### Provided data
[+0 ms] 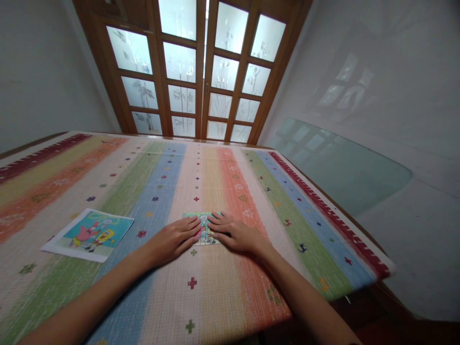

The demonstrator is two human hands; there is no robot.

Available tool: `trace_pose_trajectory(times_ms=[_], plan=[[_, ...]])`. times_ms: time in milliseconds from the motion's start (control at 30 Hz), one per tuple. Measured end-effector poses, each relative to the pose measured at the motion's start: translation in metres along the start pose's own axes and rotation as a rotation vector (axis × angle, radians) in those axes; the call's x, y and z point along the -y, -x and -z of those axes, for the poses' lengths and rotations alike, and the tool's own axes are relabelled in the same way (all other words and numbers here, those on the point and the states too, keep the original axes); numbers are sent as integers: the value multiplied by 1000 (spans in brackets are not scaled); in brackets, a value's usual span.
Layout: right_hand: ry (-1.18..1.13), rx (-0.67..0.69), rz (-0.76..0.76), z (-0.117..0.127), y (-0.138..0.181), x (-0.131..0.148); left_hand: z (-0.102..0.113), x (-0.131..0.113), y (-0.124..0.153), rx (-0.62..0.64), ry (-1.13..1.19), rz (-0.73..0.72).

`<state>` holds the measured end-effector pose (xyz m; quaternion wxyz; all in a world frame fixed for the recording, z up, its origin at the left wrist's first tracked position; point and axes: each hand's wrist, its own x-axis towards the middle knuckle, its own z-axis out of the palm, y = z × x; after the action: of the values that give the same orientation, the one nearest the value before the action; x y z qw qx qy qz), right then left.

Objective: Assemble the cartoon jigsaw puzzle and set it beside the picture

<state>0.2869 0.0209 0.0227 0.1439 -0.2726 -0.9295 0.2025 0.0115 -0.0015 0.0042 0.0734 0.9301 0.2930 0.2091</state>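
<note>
A small jigsaw puzzle (204,229) with a colourful cartoon picture lies flat on the striped tablecloth, in front of me. My left hand (179,235) rests on its left side, fingers stretched out and palm down. Over the right side lies my right hand (233,232), also flat with fingers extended. Both hands cover much of the picture; the strip between the fingertips shows, and seams between pieces seem visible there. To the left lies a printed sheet (91,235) with cartoon figures on a teal background, apart from both hands.
The striped tablecloth (212,182) covers a long table whose right edge drops off near my right forearm. Wooden doors with frosted panes (204,72) stand beyond the far end. A glass-like panel (341,163) is against the right wall.
</note>
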Motion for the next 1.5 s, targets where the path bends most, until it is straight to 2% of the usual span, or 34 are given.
trace_pose_trajectory(times_ms=[233,467,767,1100,1300,1500], plan=[[0,-10,19,-14,-8,5,-6,-3,-2,-26,59,45],[25,-53,-34,5,5,0,6,16,9,-79,45,74],[54,18,-26,4,9,-5,2,18,9,49,0,94],[-6,30,-73,18,21,-22,22,24,18,94,33,128],[-18,16,-120,26,28,-28,31,27,23,44,-10,97],[-4,27,-131,27,28,-27,22,25,23,-22,-22,87]])
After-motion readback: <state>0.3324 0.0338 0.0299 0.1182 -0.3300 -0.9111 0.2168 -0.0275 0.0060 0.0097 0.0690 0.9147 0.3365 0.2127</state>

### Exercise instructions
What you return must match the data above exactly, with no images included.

### Answer to this problem
[+0 ms] 

The demonstrator is two human hands; there is no robot.

Available tool: `trace_pose_trajectory(times_ms=[_], plan=[[_, ...]])`. times_ms: time in milliseconds from the motion's start (control at 30 Hz), one per tuple. Measured end-effector poses, each relative to the pose measured at the motion's start: translation in metres along the start pose's own axes and rotation as a rotation vector (axis × angle, radians) in those axes; the call's x, y and z point along the -y, -x and -z of those axes, for the poses' lengths and rotations alike, and the tool's own axes are relabelled in the same way (all other words and numbers here, those on the point and the states too, keep the original axes); numbers are sent as integers: the value multiplied by 1000 (spans in brackets are not scaled); in brackets, a value's usual span.
Layout: right_hand: ry (-1.18..1.13), rx (-0.67..0.69), rz (-0.76..0.76), z (-0.117..0.127), y (-0.138..0.181), x (-0.131..0.148); left_hand: z (-0.102..0.113), x (-0.131..0.113), y (-0.124..0.153), rx (-0.62..0.64), ry (-1.13..1.19), rz (-0.73..0.72).

`<state>` holds the measured end-effector pose (xyz m; quaternion wxyz; all in a world frame fixed for the recording, z up, its origin at the left wrist's first tracked position; point and axes: each hand's wrist, its own x-axis towards the middle knuckle, its own z-axis out of the palm, y = z × x; after the action: of the values that give the same orientation, the one nearest the value before the action; x y z qw qx qy qz), right then left.

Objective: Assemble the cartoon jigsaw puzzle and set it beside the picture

<state>0.2869 0.0209 0.0227 0.1439 -0.2726 -0.9295 0.2025 0.0115 -0.0015 0.0042 0.0734 0.9301 0.2930 0.2091</state>
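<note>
A small jigsaw puzzle (204,229) with a colourful cartoon picture lies flat on the striped tablecloth, in front of me. My left hand (179,235) rests on its left side, fingers stretched out and palm down. Over the right side lies my right hand (233,232), also flat with fingers extended. Both hands cover much of the picture; the strip between the fingertips shows, and seams between pieces seem visible there. To the left lies a printed sheet (91,235) with cartoon figures on a teal background, apart from both hands.
The striped tablecloth (212,182) covers a long table whose right edge drops off near my right forearm. Wooden doors with frosted panes (204,72) stand beyond the far end. A glass-like panel (341,163) is against the right wall.
</note>
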Motion for the next 1.5 s, targets where the path bends most, until it is straight to 2% of the usual span, or 34 are given.
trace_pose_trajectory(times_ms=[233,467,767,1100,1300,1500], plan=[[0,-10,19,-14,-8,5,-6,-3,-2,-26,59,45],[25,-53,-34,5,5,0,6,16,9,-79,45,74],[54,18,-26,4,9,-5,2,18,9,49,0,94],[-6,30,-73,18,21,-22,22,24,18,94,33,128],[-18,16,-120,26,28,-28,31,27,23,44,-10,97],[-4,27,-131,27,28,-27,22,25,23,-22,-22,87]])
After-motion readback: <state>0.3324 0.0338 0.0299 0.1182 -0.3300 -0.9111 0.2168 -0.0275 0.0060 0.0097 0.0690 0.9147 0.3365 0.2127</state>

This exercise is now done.